[Exercise prompt]
Go line by line through the entries and show those that hold the string "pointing".

** Material for this task follows **

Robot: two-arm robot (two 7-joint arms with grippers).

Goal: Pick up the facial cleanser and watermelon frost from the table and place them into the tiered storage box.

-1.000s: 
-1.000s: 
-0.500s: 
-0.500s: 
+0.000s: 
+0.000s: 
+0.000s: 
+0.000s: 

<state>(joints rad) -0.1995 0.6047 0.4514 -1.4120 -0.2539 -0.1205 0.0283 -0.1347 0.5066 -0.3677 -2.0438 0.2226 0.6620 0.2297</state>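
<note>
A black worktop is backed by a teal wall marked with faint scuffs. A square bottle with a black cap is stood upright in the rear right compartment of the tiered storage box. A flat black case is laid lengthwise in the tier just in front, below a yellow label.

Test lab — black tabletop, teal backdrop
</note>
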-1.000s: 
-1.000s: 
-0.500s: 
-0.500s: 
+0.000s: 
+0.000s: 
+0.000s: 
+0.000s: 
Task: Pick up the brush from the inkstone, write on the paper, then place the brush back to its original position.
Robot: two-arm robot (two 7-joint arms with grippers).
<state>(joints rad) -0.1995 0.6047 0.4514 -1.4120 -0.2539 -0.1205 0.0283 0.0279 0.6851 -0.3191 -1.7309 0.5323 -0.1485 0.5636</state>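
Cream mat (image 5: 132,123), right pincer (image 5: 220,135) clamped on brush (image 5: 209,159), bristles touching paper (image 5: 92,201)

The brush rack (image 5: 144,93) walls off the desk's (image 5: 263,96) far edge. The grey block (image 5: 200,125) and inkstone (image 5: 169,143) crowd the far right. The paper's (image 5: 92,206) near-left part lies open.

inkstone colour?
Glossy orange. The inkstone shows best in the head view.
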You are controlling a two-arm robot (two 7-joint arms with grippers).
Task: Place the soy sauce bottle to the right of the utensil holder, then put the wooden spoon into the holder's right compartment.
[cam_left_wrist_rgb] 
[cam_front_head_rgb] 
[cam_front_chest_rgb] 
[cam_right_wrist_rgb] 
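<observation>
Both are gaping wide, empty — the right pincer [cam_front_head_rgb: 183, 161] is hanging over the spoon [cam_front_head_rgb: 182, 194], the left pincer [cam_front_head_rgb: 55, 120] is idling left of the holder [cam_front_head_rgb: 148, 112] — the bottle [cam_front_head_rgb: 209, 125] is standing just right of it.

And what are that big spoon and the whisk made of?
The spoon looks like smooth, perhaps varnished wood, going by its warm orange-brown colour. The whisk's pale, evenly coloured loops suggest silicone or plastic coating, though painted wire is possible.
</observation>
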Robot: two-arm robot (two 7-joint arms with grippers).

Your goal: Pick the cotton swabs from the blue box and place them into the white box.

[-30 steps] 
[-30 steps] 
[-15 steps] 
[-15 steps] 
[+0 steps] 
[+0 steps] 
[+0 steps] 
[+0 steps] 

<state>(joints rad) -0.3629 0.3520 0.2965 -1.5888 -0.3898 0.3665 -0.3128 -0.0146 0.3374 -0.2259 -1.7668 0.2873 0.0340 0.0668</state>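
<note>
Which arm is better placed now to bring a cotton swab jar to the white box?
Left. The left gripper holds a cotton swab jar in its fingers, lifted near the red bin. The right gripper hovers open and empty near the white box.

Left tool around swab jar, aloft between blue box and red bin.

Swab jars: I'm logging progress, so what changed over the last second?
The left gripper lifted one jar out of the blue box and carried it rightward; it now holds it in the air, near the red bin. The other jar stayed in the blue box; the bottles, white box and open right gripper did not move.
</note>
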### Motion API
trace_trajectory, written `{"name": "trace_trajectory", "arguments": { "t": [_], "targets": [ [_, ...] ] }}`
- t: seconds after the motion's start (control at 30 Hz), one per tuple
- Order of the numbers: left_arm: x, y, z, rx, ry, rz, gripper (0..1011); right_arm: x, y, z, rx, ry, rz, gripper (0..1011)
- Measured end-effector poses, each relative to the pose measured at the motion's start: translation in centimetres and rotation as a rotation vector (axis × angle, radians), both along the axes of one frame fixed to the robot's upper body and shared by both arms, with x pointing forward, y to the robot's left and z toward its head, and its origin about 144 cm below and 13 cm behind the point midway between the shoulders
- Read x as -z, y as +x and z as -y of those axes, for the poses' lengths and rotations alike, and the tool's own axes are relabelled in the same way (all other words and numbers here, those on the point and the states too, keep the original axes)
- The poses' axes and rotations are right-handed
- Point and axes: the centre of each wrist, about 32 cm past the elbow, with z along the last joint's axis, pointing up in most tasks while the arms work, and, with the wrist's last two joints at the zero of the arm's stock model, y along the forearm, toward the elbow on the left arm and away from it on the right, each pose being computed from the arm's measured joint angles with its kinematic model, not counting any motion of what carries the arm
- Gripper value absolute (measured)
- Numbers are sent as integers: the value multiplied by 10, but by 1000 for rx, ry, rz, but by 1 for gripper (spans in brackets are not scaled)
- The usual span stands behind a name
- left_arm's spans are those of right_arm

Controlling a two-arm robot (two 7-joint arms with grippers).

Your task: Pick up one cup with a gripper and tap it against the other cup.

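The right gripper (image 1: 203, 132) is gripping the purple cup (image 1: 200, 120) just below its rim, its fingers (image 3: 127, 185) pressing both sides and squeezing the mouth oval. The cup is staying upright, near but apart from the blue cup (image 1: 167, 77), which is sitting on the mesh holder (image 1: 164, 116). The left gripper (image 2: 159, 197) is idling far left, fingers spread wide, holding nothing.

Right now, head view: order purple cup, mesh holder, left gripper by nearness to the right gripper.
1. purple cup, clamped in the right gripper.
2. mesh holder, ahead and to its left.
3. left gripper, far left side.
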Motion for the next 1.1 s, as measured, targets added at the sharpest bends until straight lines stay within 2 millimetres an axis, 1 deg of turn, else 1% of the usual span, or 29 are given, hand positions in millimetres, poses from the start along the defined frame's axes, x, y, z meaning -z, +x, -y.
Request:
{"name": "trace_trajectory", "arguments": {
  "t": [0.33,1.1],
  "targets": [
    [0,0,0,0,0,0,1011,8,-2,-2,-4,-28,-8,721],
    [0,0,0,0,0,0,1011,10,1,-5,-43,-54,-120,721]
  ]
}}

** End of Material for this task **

[Solution to this problem]
- Measured end-effector poses, each relative to the pose measured at the motion's start: translation in centimetres and rotation as a rotation vector (axis × angle, radians), both along the axes of one frame fixed to the robot's upper body and shared by both arms, with x pointing forward, y to the robot's left and z toward its head, and its origin about 144 cm below and 13 cm behind the point midway between the shoulders
- Point and axes: the centre of each wrist, about 32 cm past the elbow, with z along the last joint's axis, pointing up in most tasks while the arms work, and, with the wrist's last two joints at the zero of the arm's stock model, y along the forearm, toward the elbow on the left arm and away from it on the right, each pose being computed from the arm's measured joint angles with its kinematic model, not counting any motion of what carries the arm

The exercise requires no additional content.